Despite staff shortages in the care sector, people power has enabled rapid growth at Exemplar Health Care in recent years. Here Lynne Waters, HR director, shares the complex care provider’s retention and recruitment secrets.

Lynne Waters, Exemplar

Our focus as an organisation is on striving to deliver the highest quality of care; and central to this is what we call a ‘Our People Plan’, rather than an HR strategy.

This puts people at the heart of everything we do and ensures everyone understands the importance of their role in the lives of our residents.

Another minor shift in vocabulary, which actually makes a big difference, is the use of the word ‘colleague’ instead of member of staff or employee.

To do their best work and deliver an excellent level of care, colleagues must be totally engaged and motivated and have the opportunity to continually develop their skills.

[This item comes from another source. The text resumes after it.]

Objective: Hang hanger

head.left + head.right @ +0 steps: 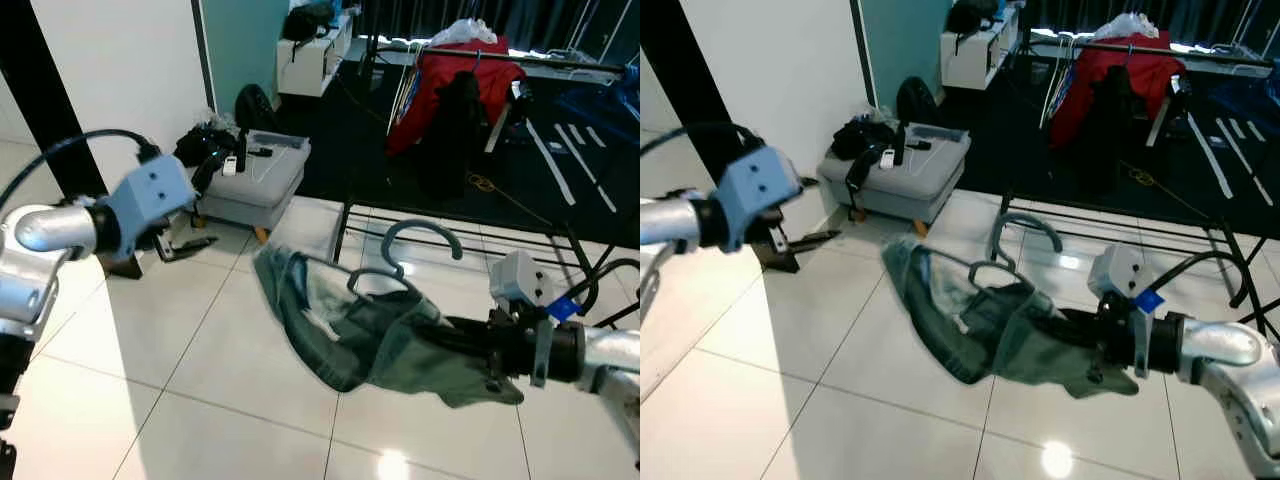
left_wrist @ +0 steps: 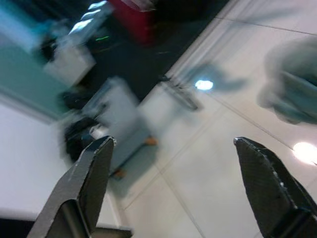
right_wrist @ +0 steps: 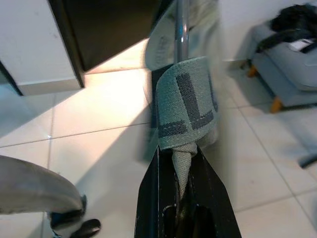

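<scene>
A grey-green hanger (image 1: 420,235) carries a dark green garment (image 1: 340,330) and hangs in the air above the tiled floor. My right gripper (image 1: 455,335) reaches in from the right and is shut on the garment's woven band (image 3: 185,101) where it wraps the hanger's bar. The hook points up and away from me. My left gripper (image 1: 185,243) is raised at the left, apart from the garment, with its fingers (image 2: 94,163) spread open and nothing between them. A black clothes rail (image 1: 500,58) with a red garment (image 1: 440,80) stands at the back.
A low black metal frame (image 1: 450,215) lies on the floor just behind the hanger. A grey ottoman (image 1: 255,185) with black items on it stands at the back left by the white wall. A person's leg and shoe (image 3: 74,225) are near.
</scene>
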`<state>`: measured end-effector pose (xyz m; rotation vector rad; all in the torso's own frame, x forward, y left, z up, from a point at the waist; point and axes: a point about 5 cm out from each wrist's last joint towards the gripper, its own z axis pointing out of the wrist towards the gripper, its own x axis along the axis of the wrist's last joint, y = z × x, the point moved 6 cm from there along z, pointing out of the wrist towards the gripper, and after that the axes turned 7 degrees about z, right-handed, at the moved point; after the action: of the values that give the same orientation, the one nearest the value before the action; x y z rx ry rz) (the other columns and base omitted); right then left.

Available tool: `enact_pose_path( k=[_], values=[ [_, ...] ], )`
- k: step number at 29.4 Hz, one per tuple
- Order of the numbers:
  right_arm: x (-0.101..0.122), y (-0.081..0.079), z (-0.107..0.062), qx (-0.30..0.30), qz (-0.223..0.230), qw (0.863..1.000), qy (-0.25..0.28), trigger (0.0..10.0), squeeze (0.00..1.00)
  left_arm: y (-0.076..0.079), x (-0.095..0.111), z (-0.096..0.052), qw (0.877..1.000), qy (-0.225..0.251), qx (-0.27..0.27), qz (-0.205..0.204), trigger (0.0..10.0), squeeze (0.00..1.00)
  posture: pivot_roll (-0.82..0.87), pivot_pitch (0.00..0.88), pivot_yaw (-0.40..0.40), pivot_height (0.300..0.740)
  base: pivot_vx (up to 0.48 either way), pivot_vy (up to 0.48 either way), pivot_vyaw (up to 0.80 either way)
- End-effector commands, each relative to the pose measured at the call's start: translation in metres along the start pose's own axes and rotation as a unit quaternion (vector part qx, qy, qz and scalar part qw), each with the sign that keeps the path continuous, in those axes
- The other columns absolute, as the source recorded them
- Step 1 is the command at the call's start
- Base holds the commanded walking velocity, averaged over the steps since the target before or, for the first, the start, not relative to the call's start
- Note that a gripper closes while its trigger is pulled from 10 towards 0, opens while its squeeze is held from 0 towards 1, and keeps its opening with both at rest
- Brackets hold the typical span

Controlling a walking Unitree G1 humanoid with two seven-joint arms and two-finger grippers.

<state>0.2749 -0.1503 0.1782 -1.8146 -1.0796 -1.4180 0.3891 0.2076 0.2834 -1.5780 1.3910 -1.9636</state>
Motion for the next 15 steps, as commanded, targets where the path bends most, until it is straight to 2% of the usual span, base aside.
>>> enact_pose_path(
  k=[1,2,3,4,6,7,8,9,10,11,12,13,14,15],
  values=[
    [-0.003,-0.014,0.008,0.023,-0.009,1.0,-0.006,0.0,0.0,-0.013,-0.006,-0.001,0.999,-0.014,0.044,-0.008,10.0,1.0,-0.02,0.079,-0.044,0.74,0.0,0.0,0.0],
    [0.021,-0.003,0.011,-0.002,0.029,0.997,0.072,0.0,0.0,-0.022,-0.01,-0.002,0.996,-0.023,0.08,-0.01,10.0,1.0,-0.02,0.078,-0.048,0.74,0.0,0.0,0.0],
    [0.021,-0.003,0.011,-0.002,0.029,0.997,0.072,0.0,0.0,-0.022,-0.01,-0.002,0.996,-0.023,0.08,-0.01,10.0,1.0,-0.02,0.078,-0.048,0.74,0.0,0.0,0.0],
    [0.047,0.012,0.008,-0.03,0.081,0.983,0.164,0.0,0.0,-0.029,-0.013,-0.002,0.993,-0.025,0.115,-0.02,10.0,1.0,-0.03,0.073,-0.047,0.74,0.0,0.0,0.0],
    [0.047,0.012,0.008,-0.03,0.081,0.983,0.164,0.0,0.0,-0.029,-0.013,-0.002,0.993,-0.025,0.115,-0.02,10.0,1.0,-0.03,0.073,-0.047,0.74,0.0,0.0,0.0],
    [0.063,0.022,0.004,-0.043,0.121,0.966,0.226,0.0,0.0,-0.034,-0.016,-0.003,0.989,-0.028,0.14,-0.028,10.0,1.0,-0.03,0.073,-0.047,0.74,0.0,0.0,0.0],
    [0.072,0.027,0.006,-0.05,0.145,0.952,0.263,0.0,0.0,-0.036,-0.022,-0.001,0.983,-0.034,0.173,-0.05,10.0,1.0,-0.03,0.068,-0.045,0.74,0.0,0.0,0.0],
    [0.072,0.027,0.006,-0.05,0.145,0.952,0.263,0.0,0.0,-0.036,-0.022,-0.001,0.983,-0.034,0.173,-0.05,10.0,1.0,-0.03,0.068,-0.045,0.74,0.0,0.0,0.0],
    [0.083,0.028,0.01,-0.052,0.141,0.946,0.288,0.0,0.0,-0.032,-0.027,0.002,0.977,-0.041,0.197,-0.068,10.0,0.5,-0.03,0.075,-0.04,0.74,0.0,0.0,0.0],
    [0.076,0.025,0.019,-0.056,0.117,0.959,0.253,0.0,0.0,-0.03,-0.026,0.004,0.975,-0.038,0.205,-0.078,10.0,0.37,-0.04,0.071,-0.035,0.74,0.0,0.0,0.0],
    [0.058,0.021,0.029,-0.062,0.073,0.977,0.192,0.0,0.0,-0.029,-0.025,0.006,0.973,-0.033,0.21,-0.087,10.0,0.3,-0.04,0.071,-0.035,0.74,0.0,0.0,0.0],
    [0.044,0.017,0.035,-0.063,0.04,0.987,0.146,0.0,0.0,-0.029,-0.024,0.007,0.972,-0.031,0.214,-0.095,10.0,0.3,-0.04,0.071,-0.035,0.74,0.0,0.0,0.0],
    [0.033,0.012,0.038,-0.055,0.026,0.991,0.121,0.0,0.0,-0.029,-0.023,0.009,0.969,-0.028,0.222,-0.102,10.0,0.07,-0.02,0.072,-0.039,0.74,0.0,0.0,0.0],
    [0.058,0.019,0.031,-0.059,0.086,0.973,0.206,0.0,0.0,-0.026,-0.021,0.012,0.97,-0.027,0.219,-0.099,10.0,0.0,-0.02,0.081,-0.038,0.74,0.0,0.0,0.0]
  ],
)
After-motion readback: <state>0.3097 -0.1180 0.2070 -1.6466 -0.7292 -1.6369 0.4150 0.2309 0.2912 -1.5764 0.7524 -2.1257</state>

They must also have clear lines of communication with other people across the business, including executives.

We achieve this through forums, leadership blogs and initiatives such as ‘Listening Groups’, which encourage colleagues to discuss, and share ideas and suggestions about, their roles, the home and improvements.

Although there are clearly different wage and management levels, the company does not feel hierarchical. This is by design. We want all colleagues to know how equally valued they are.

This starts when they first join the company and undergo an intensive induction process over a week. Whether you are a director or a carer, you will complete the same induction process with your fellow new starters.

This helps to give a full and detailed picture of the entire business and explain where individuals fit into our wider plans.

As part of Our People Plan we are operating a programme called ‘Happy, Healthy, Here’ to develop colleagues as wellbeing champions.

These champions support fellow colleagues in all aspects of wellbeing from mental health support to healthy living. This is supported by an annual wellbeing calendar with focus on specific topics to give colleagues hints and tips to stay healthy.

Creating a culture based on positive values is important in both attracting and keeping hold of vital personnel. We aim to create an inspiring, vibrant place to work in what can be a challenging sector, and we want everybody we work with to be part of that.

In terms of recruitment, we have had great results by working closely with job centres that are able to tap into local communities on our behalf.

Recruitment open days are also a fantastic way of uncovering suitable candidates and meeting people. Our current colleagues do a fantastic job at open day events, talking about what it’s like to work at Exemplar with real passion and enthusiasm, as well as portraying a realistic picture of life in a complex care setting.

This gives people a really good preview of what the jobs entail. But also, the enthusiasm of colleagues in talking about resident environments can be infectious and encourage people to think ‘this is for me and I really want to work for this company’!

We look for candidates from an array of sectors. Our Dearnevale home, for example, has a number of ex-miners who’ve forged successful care careers. Other recruits include former police officers and business people. With five new homes confirmed to open this year – in Leeds, Castleford, Liverpool, Preston and Hull – we look forward to welcoming more new faces as colleagues in the coming months.

Exemplar Health Care provides specialist nurse-led care to adults with complex needs and currently has 26 homes across the UK. Areas of focus include neuro- disability, brain injury, spinal injury, stroke, mental health conditions, complex dementia and learning disability.